=== TASK GOAL ===
A verbatim repetition of the data below is requested, without images.

=== PROVIDED DATA ===
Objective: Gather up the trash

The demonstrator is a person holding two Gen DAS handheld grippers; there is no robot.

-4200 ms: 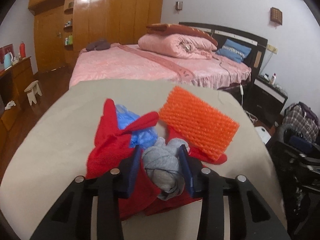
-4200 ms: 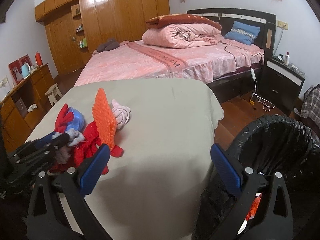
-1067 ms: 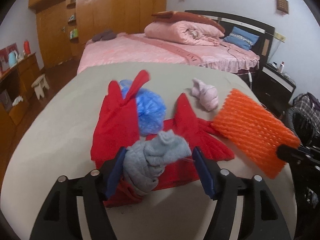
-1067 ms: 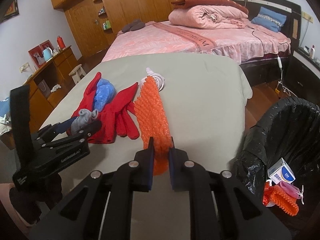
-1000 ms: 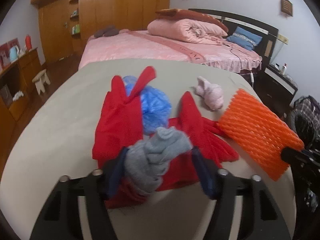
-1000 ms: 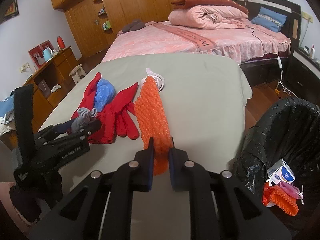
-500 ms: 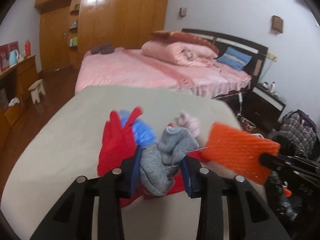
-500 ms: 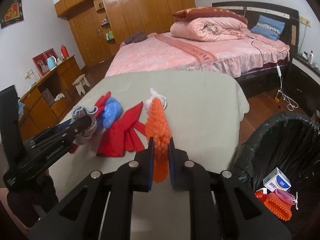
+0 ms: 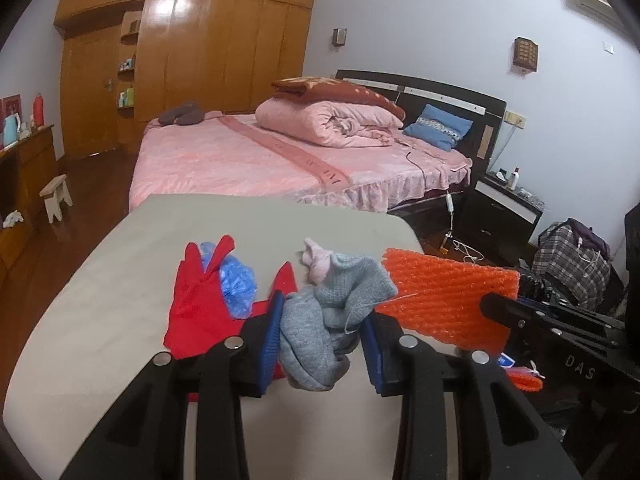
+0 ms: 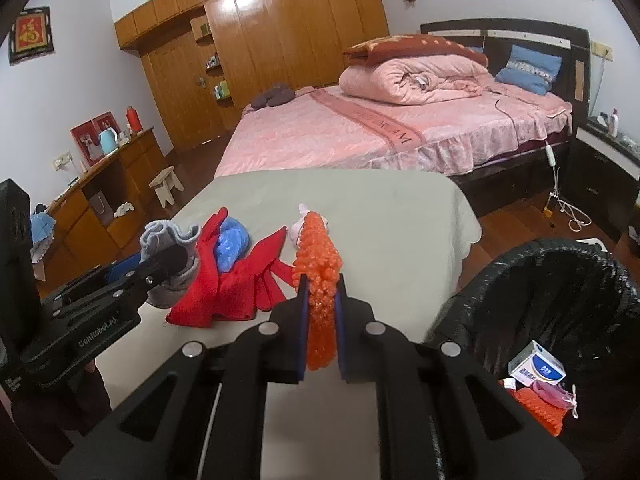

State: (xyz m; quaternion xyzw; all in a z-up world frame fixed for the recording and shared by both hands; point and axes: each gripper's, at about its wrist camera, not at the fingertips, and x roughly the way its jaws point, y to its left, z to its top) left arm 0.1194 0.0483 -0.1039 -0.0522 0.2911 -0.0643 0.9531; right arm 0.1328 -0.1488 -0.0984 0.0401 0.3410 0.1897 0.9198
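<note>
A crumpled grey sock [image 9: 324,320] hangs above the beige table [image 9: 120,312], pinched between the blue pads of my left gripper [image 9: 323,344]. In the right wrist view the same grey sock [image 10: 168,240] shows at the left in the left gripper [image 10: 176,260]. My right gripper [image 10: 320,320] is shut on an orange foam net [image 10: 318,272], lifted off the table; in the left wrist view the orange foam net [image 9: 448,300] appears broadside. Red gloves [image 10: 236,280], a blue plastic wad [image 10: 232,244] and a small pink bundle [image 9: 316,264] lie on the table.
A black-lined trash bin [image 10: 560,292] stands right of the table, holding a white-blue box [image 10: 536,368] and orange netting. Beyond the table is a pink bed [image 10: 380,136]. A wooden dresser [image 10: 100,200] and a stool [image 10: 166,184] are at the left, a nightstand [image 9: 504,208] at the right.
Both grippers have risen from the table. The left one closed on the grey sock and lifted it off the red gloves; the right one carried the orange net up.
</note>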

=== RESULT OF THE TASK ===
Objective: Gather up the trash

The demonstrator is a person holding two Gen DAS handheld grippers; there is no robot.

-4200 ms: 
-4200 ms: 
-1067 ms: 
-1067 ms: 
-1000 ms: 
-1000 ms: 
-500 ms: 
-500 ms: 
+0 ms: 
+0 ms: 

State: (xyz m; quaternion xyzw; all in a z-up world frame fixed for the recording and shared by both hands; point and axes: each gripper's, at about its wrist camera, not at the fingertips, and x roughly the way its jaws point, y to its left, z to its top) left arm 0.1194 0.0483 -0.1039 -0.0522 0.2911 -0.0643 0.9531; right arm 0.1328 -0.1488 -0.0984 0.0401 0.3410 0.1897 0.9198
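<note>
A crumpled grey sock [image 9: 324,320] hangs above the beige table [image 9: 120,312], pinched between the blue pads of my left gripper [image 9: 323,344]. In the right wrist view the same grey sock [image 10: 168,240] shows at the left in the left gripper [image 10: 176,260]. My right gripper [image 10: 320,320] is shut on an orange foam net [image 10: 318,272], lifted off the table; in the left wrist view the orange foam net [image 9: 448,300] appears broadside. Red gloves [image 10: 236,280], a blue plastic wad [image 10: 232,244] and a small pink bundle [image 9: 316,264] lie on the table.
A black-lined trash bin [image 10: 560,292] stands right of the table, holding a white-blue box [image 10: 536,368] and orange netting. Beyond the table is a pink bed [image 10: 380,136]. A wooden dresser [image 10: 100,200] and a stool [image 10: 166,184] are at the left, a nightstand [image 9: 504,208] at the right.
Both grippers have risen from the table. The left one closed on the grey sock and lifted it off the red gloves; the right one carried the orange net up.
</note>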

Response complete; there is no more output.